Шрифт:
Интервал:
Закладка:
Збышка живо заинтересовал слух о войне, но ещё больше разговор о свадьбах.
— Кто же из девушек вышел замуж? — спросил он.
— Да все придворные княгини. Не знаю, осталась ли хоть одна у неё, сам слыхал, как княгиня говорила, что придется новых искать.
Збышко на минуту примолк, а потом спросил изменившимся голосом:
— А панна Данута, дочь Юранда, имя которой стоит на доске, тоже вышла замуж?

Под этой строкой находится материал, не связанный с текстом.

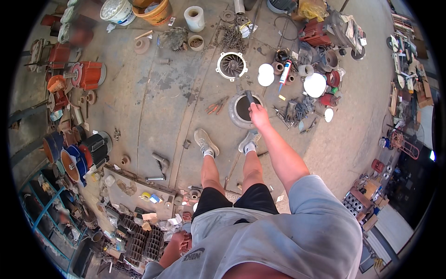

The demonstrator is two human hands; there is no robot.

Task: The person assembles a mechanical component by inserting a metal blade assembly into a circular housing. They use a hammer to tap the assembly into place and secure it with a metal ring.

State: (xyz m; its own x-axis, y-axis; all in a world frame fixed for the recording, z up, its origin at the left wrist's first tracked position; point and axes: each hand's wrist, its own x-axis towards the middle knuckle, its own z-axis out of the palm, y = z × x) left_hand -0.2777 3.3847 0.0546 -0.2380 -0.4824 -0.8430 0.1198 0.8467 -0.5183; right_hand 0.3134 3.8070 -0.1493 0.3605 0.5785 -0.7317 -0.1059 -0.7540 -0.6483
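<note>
My right hand [259, 115] is closed round a short dark bar-like tool [249, 96], whose kind I cannot make out. It is over the dark opening of a round grey metal housing [238, 123] on the floor in front of my right foot. Whether the tool touches the housing is unclear. Pliers with orange handles [215, 109] lie to the left of the housing. Beyond it sits a white-rimmed ring with a dark bladed fan inside [232, 66]. My left hand [178, 237] hangs low by my left side, near a reddish ribbed part [186, 242]; its fingers are hardly visible.
To the right lie a sealant tube [285, 72], white discs [315, 85] and a heap of dark small parts [299, 111]. Motors [95, 148] line the left side. A low bench [139, 188] and a blue rack [49, 209] stand at lower left. Buckets [117, 13] are at the back.
</note>
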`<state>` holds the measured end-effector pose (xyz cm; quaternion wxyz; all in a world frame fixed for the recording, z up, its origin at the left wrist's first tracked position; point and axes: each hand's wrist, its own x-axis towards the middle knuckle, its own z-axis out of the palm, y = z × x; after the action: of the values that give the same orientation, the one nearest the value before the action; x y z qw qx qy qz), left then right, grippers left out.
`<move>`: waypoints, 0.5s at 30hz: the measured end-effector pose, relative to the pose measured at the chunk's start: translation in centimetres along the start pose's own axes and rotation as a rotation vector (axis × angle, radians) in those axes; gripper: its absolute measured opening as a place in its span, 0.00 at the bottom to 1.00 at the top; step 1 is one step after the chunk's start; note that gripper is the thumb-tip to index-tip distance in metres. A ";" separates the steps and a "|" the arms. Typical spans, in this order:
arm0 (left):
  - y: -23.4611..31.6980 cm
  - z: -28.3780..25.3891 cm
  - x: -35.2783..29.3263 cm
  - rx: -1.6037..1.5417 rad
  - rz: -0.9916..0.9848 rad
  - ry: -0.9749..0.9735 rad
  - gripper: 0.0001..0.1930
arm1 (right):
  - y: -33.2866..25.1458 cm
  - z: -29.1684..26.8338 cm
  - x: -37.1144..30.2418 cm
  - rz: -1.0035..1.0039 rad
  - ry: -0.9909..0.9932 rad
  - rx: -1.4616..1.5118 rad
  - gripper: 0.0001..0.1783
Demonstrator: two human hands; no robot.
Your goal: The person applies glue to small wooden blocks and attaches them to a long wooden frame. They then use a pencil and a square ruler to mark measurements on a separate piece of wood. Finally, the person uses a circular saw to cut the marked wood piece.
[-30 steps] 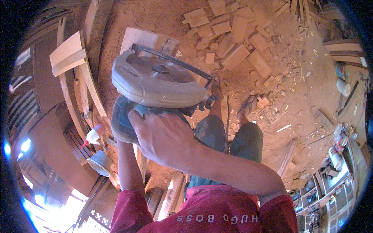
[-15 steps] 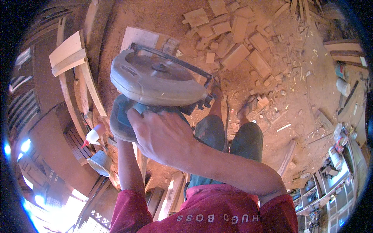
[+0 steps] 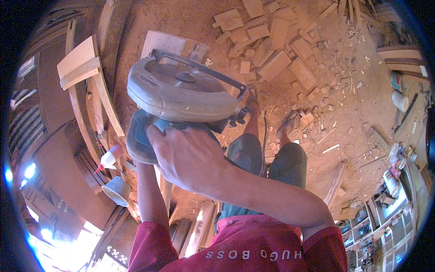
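The sawdust-covered floor (image 3: 362,149) takes up most of the view, strewn with wood offcuts (image 3: 276,63) beyond the person's sandalled feet. At the left, curved wooden frame pieces (image 3: 81,68) lean together, with a pale board (image 3: 165,43) lying just past the tool.

The circular saw (image 3: 181,93) sits in the middle of the view, over the person's lap, its round grey blade guard uppermost and its blue-green body below. The right hand (image 3: 190,158) is closed over the saw's rear handle, fingers wrapped tight around it. The left forearm rises under the saw body; the left hand is hidden behind the tool, so whether it grips or merely props cannot be told.

Near the left elbow stand a small glue bottle (image 3: 108,158) with a red tip and a white cup (image 3: 117,190).

To handle the saw well, it looks wise to keep the right grip firm, keep the hidden hand clear of the blade side, and hold the cord, which seems to trail past the knees, away from the cut line.
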<state>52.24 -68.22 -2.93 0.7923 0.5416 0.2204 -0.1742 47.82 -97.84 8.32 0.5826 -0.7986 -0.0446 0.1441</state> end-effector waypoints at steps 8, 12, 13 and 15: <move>0.5 1.4 -0.3 -0.260 -0.102 0.083 0.20 | 0.2 0.3 0.2 -0.037 0.054 -0.002 0.14; 0.2 0.9 -0.2 0.224 0.043 -0.014 0.17 | 0.1 0.2 0.3 -0.022 0.027 -0.017 0.15; 0.1 1.0 -0.3 0.273 0.050 -0.025 0.16 | 0.1 0.2 0.4 -0.021 0.030 -0.017 0.15; -0.1 1.3 -0.5 0.346 0.062 -0.042 0.15 | 0.0 0.1 0.4 -0.020 0.036 -0.017 0.15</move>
<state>51.93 -69.43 -2.36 0.6967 0.6727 0.1537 -0.1961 48.17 -97.62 8.19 0.5780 -0.8055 -0.0432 0.1236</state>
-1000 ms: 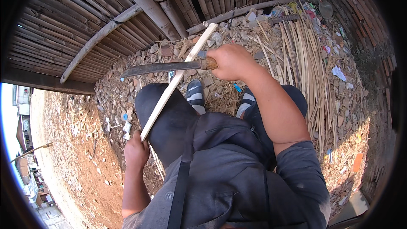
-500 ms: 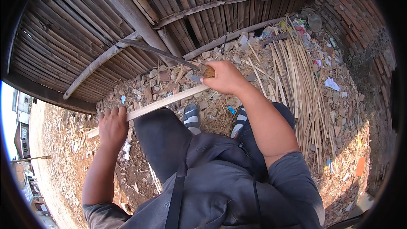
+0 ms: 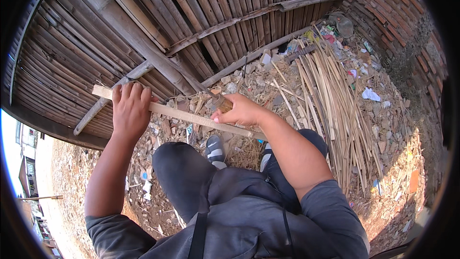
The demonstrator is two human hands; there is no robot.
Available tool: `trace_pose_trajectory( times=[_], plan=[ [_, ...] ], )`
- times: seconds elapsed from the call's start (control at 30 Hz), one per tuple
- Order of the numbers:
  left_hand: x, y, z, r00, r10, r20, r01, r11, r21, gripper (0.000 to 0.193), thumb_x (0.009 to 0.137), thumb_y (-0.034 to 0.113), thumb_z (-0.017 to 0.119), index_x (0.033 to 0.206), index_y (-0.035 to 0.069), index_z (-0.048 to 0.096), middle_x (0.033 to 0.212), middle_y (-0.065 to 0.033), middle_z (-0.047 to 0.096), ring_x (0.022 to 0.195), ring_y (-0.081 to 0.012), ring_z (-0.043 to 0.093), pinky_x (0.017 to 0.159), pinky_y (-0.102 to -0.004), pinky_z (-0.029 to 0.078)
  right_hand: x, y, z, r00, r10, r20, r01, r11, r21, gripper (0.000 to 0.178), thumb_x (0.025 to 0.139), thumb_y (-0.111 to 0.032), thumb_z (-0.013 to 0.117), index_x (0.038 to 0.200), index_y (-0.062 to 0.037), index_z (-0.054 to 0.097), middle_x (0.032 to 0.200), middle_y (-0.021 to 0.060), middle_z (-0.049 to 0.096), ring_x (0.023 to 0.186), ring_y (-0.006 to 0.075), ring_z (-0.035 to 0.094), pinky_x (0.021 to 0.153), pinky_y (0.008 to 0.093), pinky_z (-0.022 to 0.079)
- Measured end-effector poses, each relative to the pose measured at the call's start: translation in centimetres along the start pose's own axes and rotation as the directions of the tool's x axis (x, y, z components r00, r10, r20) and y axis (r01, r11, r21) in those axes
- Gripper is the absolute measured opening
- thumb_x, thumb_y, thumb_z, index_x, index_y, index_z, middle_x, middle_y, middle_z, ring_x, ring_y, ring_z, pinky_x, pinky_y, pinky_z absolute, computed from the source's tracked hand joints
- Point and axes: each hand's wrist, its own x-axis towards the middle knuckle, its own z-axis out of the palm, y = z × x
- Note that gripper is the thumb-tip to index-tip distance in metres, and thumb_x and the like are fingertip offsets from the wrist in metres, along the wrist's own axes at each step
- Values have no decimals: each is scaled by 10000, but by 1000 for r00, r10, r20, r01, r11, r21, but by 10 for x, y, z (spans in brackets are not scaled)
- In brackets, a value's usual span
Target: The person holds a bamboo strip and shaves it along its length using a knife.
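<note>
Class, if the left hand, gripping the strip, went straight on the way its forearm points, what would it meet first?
Probably the thin pole across the bamboo wall: it lies just beyond the left hand in the picture, though the gap in depth is unclear.

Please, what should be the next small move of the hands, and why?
Perhaps the right hand should bring the knife onto the pale strip, away from the left hand: the left hand grips the strip near one end, while the knife points toward the bamboo wall.
</note>
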Motion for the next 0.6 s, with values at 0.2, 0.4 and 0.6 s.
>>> trace_pose_trajectory(
  times=[0.2,0.4,0.6],
  plan=[
    [34,5,2,1000,-13,-2,13,996,-93,243,880,156,644,1112,85,622,1110,-91,603,1234,-301,540,1149,-547,321,-5,-15,0,986,-53,-155,27,985,-170,301,796,-129,838,1031,-14,690,919,27,713,841,110,648,812,289,524],
    [55,24,-10,970,120,-211,-190,917,-351,425,805,43,624,1226,101,618,1262,-103,574,1404,-316,459,1204,-562,300,5,-5,-14,917,-88,-390,22,985,-171,255,799,-121,832,950,-55,638,947,24,704,851,122,656,807,316,524],
    [13,96,39,910,-366,-193,38,539,-841,632,787,107,735,1353,-22,486,1322,-254,553,1311,-451,516,1131,-529,387,14,-4,-15,841,-51,-538,202,953,226,260,831,-38,813,868,-103,564,961,48,660,700,104,591,640,260,475]
  ],
)
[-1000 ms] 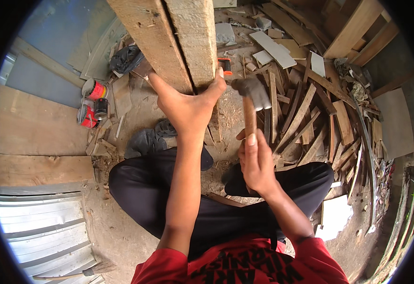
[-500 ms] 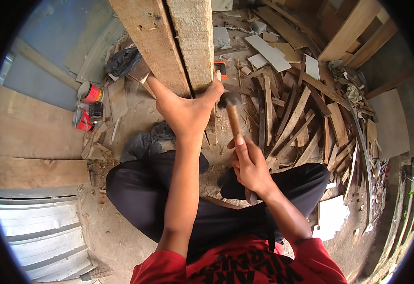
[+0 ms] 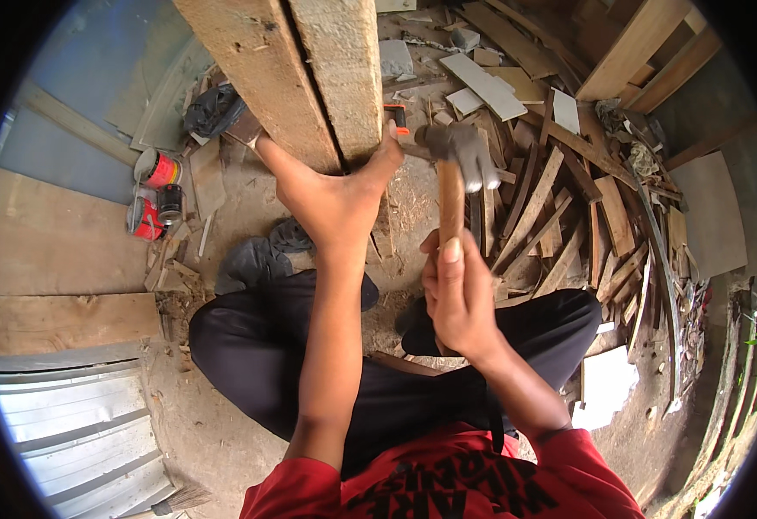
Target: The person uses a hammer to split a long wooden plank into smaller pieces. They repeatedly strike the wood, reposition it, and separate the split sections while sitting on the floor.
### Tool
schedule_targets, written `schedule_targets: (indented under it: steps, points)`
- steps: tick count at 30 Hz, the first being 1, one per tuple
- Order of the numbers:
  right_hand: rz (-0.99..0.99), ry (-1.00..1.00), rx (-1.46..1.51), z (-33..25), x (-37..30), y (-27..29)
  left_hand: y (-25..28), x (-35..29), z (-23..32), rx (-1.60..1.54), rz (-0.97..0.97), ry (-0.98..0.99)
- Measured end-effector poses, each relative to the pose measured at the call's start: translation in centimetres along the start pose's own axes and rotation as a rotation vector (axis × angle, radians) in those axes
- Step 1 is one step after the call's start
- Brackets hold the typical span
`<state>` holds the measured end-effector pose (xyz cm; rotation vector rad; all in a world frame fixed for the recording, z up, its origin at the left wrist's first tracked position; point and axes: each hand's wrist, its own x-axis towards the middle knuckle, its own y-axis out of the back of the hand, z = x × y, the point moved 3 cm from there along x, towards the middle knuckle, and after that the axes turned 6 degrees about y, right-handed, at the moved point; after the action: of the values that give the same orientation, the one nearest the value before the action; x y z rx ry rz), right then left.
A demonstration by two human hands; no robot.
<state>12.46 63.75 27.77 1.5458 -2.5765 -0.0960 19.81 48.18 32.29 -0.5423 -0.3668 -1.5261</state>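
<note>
Two thick wooden beams [image 3: 266,73] extend side by side from the top edge toward me, with a dark narrow gap between them. My left hand [image 3: 331,203] grips their near end, its thumb along the right side and its fingers round the left; the fingertips are hidden. In my right hand [image 3: 456,294] is a claw hammer [image 3: 451,203], held upright by its wooden handle with the thumb lying along it. The metal head is to the right of the beams, apart from them. An orange and black object [image 3: 398,119] shows at the beams' right side.
A heap of scrap wood [image 3: 560,208] covers the floor to the right. Paint cans [image 3: 158,169] stand at the left near a black plastic bag [image 3: 214,110]. Corrugated metal sheets [image 3: 76,415] lie at lower left. A dark cloth [image 3: 253,259] lies by my left knee.
My right hand has raised the hammer, and its head has swung right, away from the beams. My left hand keeps its hold; the whole view has shifted slightly.
</note>
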Motion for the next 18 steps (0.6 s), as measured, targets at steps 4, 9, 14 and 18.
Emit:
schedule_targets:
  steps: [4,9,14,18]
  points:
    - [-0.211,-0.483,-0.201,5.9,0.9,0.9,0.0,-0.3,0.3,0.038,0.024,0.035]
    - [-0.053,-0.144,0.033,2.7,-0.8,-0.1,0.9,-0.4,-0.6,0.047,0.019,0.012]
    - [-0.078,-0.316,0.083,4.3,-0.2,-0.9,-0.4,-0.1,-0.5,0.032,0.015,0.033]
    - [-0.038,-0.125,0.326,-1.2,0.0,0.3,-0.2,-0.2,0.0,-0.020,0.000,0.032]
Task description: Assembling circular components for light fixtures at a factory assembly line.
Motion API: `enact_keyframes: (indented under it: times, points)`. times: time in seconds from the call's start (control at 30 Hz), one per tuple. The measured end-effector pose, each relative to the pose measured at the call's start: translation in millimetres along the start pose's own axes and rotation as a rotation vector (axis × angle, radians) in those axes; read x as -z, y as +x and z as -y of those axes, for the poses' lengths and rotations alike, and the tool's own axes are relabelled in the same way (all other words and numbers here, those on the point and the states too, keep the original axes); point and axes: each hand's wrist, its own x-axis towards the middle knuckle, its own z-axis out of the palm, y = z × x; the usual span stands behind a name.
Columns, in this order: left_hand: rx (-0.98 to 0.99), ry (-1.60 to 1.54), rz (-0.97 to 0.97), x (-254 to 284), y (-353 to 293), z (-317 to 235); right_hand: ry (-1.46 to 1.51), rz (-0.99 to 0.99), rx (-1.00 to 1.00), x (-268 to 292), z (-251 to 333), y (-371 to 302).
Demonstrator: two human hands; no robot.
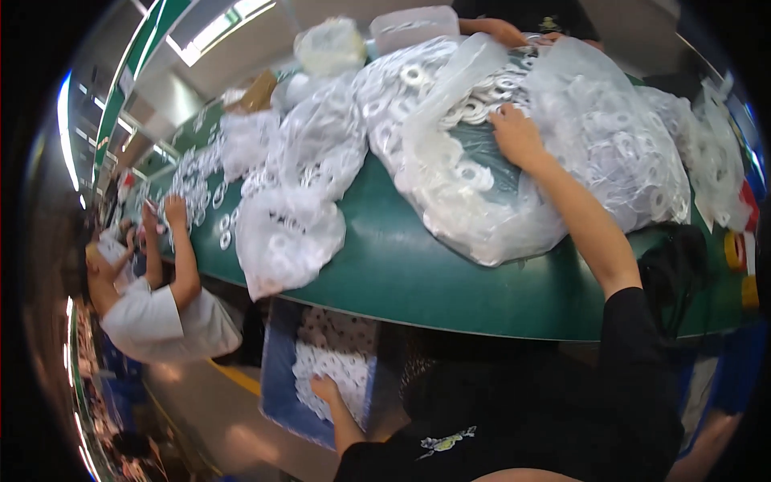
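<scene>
My right hand point(518, 138) reaches into a large clear plastic bag point(490, 233) on the table. Its fingers are curled closed at the edge of a heap of white ring-shaped parts point(482, 103); whatever they grip is hidden. Below the table edge, my left hand point(325, 389) is over a blue bin point(277, 398). It looks open, its fingers lying on the white parts point(341, 365) with round holes laid close together there. I see nothing held in it.
The green table point(385, 257) carries more filled bags, including a knotted bag point(289, 241). Loose rings point(197, 173) lie at the left, where a person in white point(173, 317) works. Another person's hands point(506, 34) are across the table. A black bag point(675, 265) and tape rolls point(733, 251) sit right.
</scene>
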Motion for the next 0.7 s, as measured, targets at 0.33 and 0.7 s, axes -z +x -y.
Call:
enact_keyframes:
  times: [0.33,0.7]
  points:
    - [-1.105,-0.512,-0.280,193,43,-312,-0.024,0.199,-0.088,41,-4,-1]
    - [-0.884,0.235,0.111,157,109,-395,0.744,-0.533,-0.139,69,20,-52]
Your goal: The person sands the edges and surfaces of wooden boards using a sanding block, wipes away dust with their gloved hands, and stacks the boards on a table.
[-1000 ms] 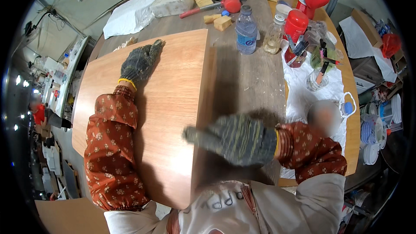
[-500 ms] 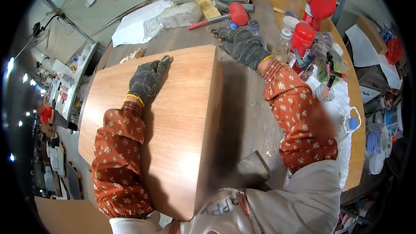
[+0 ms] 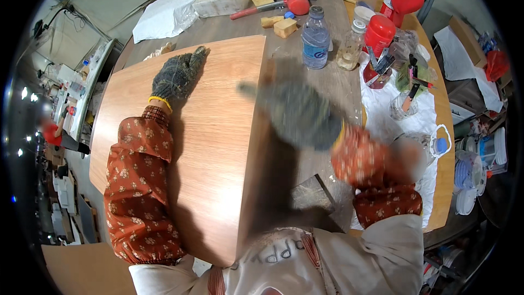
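Observation:
A large light wood-grain panel point(image 3: 218, 147) with a thick right side lies on the dark work table. My left hand point(image 3: 176, 76), in a grey-green knit glove with a yellow cuff, rests flat on its upper left part, holding nothing. My right hand point(image 3: 303, 112), gloved the same way, hovers by the panel's right edge. Motion smears it, with one finger or thumb pointing left over the edge; whether anything is in it cannot be made out. Beyond it stand a blue-labelled plastic bottle point(image 3: 315, 41) and two small yellowish blocks point(image 3: 285, 28).
At the back lie a red mallet point(image 3: 296, 1), a wrapped pale block point(image 3: 221, 1) and a white sheet point(image 3: 169, 13). Jars, a red canister point(image 3: 379, 34) and a cup of tools point(image 3: 377, 71) crowd the right side. A dark flat block point(image 3: 314, 194) sits near my body.
My right hand has come from the table's far side, near the bottle, back toward me and the panel's right edge. The bottle and small blocks are now uncovered. My left hand stays on the panel.

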The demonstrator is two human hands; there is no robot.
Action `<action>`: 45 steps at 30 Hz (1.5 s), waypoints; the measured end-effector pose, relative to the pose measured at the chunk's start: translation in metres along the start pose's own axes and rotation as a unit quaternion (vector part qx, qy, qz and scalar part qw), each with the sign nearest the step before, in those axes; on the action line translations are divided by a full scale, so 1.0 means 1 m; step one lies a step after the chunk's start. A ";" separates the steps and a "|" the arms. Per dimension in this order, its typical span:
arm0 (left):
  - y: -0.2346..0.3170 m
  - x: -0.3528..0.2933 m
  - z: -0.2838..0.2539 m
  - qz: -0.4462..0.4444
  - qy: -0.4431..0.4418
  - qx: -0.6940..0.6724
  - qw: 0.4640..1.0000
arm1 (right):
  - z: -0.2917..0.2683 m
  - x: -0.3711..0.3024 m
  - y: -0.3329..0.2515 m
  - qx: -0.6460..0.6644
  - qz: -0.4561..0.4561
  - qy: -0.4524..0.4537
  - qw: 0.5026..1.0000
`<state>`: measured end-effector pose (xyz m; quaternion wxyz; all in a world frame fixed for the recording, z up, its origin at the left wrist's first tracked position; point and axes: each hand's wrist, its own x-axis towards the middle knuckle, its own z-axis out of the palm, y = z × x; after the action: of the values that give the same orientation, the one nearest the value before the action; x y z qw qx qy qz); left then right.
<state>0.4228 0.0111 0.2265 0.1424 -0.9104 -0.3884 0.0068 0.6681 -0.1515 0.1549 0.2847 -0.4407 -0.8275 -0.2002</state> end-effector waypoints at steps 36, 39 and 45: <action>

Сандерус помедлил с ответом, потому что и сам ничего толком не знал, да и подумал, что получит преимущество над рыцарем и сможет лучше использовать его в своих целях, если будет томить его неизвестностью. Он уже решил, что надо держаться этого рыцаря, у которого много с собой и людей, и всякого добра. Сандерус разбирался в людях и знал толк в вещах. Збышко был так молод, что легко можно было предположить, что он будет щедр и неосмотрителен и станет сорить деньгами. Сандерус успел уже разглядеть и дорогие миланские доспехи, и рослых боевых коней, которые не могли принадлежать простому рыцарю, и сказал себе, что с таким панским дитятею будет обеспечен и радушный прием в шляхетских усадьбах, и много случаев выгодно сбыть индульгенции, и безопасность в пути, и, наконец, обильные пища и питье, что для него было всего важнее.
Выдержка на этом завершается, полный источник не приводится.